AutoGen supports conversable agents powered by LLMs, tools or humans, performing tasks collectively via automated chat. This framework allows tool use and human participation through multi-agent conversation.
Please find documentation about this feature [here](https://microsoft.github.io/autogen/docs/Use-Cases/agent_chat).

## Requirements

AutoGen requires `Python>=3.8`. To run this notebook example, please install:
```bash
pip install pyautogen
```

In [None]:
%pip install pyautogen[retrievechat]

In [6]:
import logging
import sys

## Set your API Endpoint

The [`config_list_from_json`](https://microsoft.github.io/autogen/docs/reference/oai/openai_utils#config_list_from_json) function loads a list of configurations from an environment variable or a json file.

In [7]:
import autogen

config_list = autogen.config_list_from_json(
    "OAI_CONFIG_LIST",
    file_location=".",
    filter_dict={
        "model": ["gpt-3.5-turbo-16k", "gpt-35-turbo", "gpt-35-turbo-0613", "gpt-4", "gpt4", "gpt-4-32k"],
    },
)

print("LLM models: ", [config_list[i]["model"] for i in range(len(config_list))])

print(autogen.__file__)

LLM models:  ['gpt-4', 'gpt-3.5-turbo-16k']
/Users/parkgyutae/dev/Pado/autogen/autogen/__init__.py


It first looks for environment variable "OAI_CONFIG_LIST" which needs to be a valid json string. If that variable is not found, it then looks for a json file named "OAI_CONFIG_LIST". It filters the configs by models (you can filter by other keys as well).

The config list looks like the following:
```python
config_list = [
    {
        "model": "gpt-4",
        "api_key": "<your OpenAI API key>",
    },  # OpenAI API endpoint for gpt-4
    {
        "engine": "gpt-35-turbo-0631", 
        "model": "gpt-35-turbo-0631",  # 0631 or newer is needed to use functions
        "api_base": "<your Azure OpenAI API base>", 
        "api_type": "azure", 
        "api_version": "2023-07-01-preview", # 2023-07-01-preview or newer is needed to use functions
        "api_key": "<your Azure OpenAI API key>"
    }
]
```

If you open this notebook in colab, you can upload your files by clicking the file icon on the left panel and then choose "upload file" icon.

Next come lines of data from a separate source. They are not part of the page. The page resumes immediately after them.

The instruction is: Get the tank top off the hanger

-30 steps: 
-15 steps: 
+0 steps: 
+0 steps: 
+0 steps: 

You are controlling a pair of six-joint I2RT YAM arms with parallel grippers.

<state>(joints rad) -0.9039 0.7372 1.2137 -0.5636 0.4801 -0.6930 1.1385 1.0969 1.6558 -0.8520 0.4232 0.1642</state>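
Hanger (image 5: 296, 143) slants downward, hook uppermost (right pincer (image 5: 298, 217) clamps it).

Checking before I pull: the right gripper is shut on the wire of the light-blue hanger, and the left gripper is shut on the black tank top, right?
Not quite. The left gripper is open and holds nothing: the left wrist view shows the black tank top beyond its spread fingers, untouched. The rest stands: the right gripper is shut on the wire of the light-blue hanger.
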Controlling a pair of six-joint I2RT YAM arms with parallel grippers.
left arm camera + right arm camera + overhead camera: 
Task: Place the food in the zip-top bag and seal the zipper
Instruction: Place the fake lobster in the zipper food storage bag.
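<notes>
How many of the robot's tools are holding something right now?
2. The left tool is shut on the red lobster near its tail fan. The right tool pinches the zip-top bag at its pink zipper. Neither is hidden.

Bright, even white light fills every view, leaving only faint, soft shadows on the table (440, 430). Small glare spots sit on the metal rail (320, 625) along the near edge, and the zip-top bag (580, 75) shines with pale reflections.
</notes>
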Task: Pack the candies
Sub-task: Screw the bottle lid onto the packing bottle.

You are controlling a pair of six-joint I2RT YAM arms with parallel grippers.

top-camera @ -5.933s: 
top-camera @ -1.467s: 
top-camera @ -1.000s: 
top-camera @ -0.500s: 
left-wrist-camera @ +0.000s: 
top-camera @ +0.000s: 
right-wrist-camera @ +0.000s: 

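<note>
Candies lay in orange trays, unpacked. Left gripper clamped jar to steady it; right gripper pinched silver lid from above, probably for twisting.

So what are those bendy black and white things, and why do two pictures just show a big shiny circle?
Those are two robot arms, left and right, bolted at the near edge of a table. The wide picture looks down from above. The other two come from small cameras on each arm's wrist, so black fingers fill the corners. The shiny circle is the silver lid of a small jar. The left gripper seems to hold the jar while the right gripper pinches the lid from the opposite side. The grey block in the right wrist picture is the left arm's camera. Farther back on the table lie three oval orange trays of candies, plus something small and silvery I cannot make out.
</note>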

You can set the value of config_list in other ways you prefer, e.g., loading from a YAML file.

In [8]:
user_goal = "Making a Microsoft investment report for investor"
user_context = "Target user is not expert."
toc_part = "Company background in the Introduction"

In [9]:
supervisor_prompt_template = '''
You'll be responsible for a specific part of the report.
The report is designed to help users achieve their {goal} in the context of the user's {goal}. 
Your main role is to ask the questions you need to build that report, look at the search results for those questions, rephrase them if you don't think you're getting enough results, and ask other questions to build the report if you do. If it's insufficient, say "INSUFFICINET" and ask another question, if it's sufficient, say "SUFFICIENT" and ask another question.
ask question one by one. If you think you asked enough question, then call summarize function.
and after that say "TERMINATE".
The part you will be responsible for is the {toc_part} of the report.'''

dialog_summarizer_prompt_template =  '''
You'll be responsebile for a specifc part of the report
The report is designed to help users achieve their {goal} in the context of the user's {goal}. 
Your main role is read dialog between user(question) and assistant(answer), and summarize them and make them into a few paragraphs.
The part you will be responsible for is the {toc_part} of the report. If you finish summarize, just tell me "TERMINATE"
'''

In [10]:
from autogen.agentchat.contrib.retrieve_user_proxy_agent import RetrieveUserProxyAgent
from autogen.agentchat.contrib.retrieve_assistant_agent import RetrieveAssistantAgent
from autogen import AssistantAgent, UserProxyAgent
import chromadb
from chromadb.utils import embedding_functions

logging.basicConfig(format='%(asctime)s | %(filename)s:%(lineno)d | %(levelname)s : %(message)s',
                     level=logging.DEBUG, stream=sys.stdout)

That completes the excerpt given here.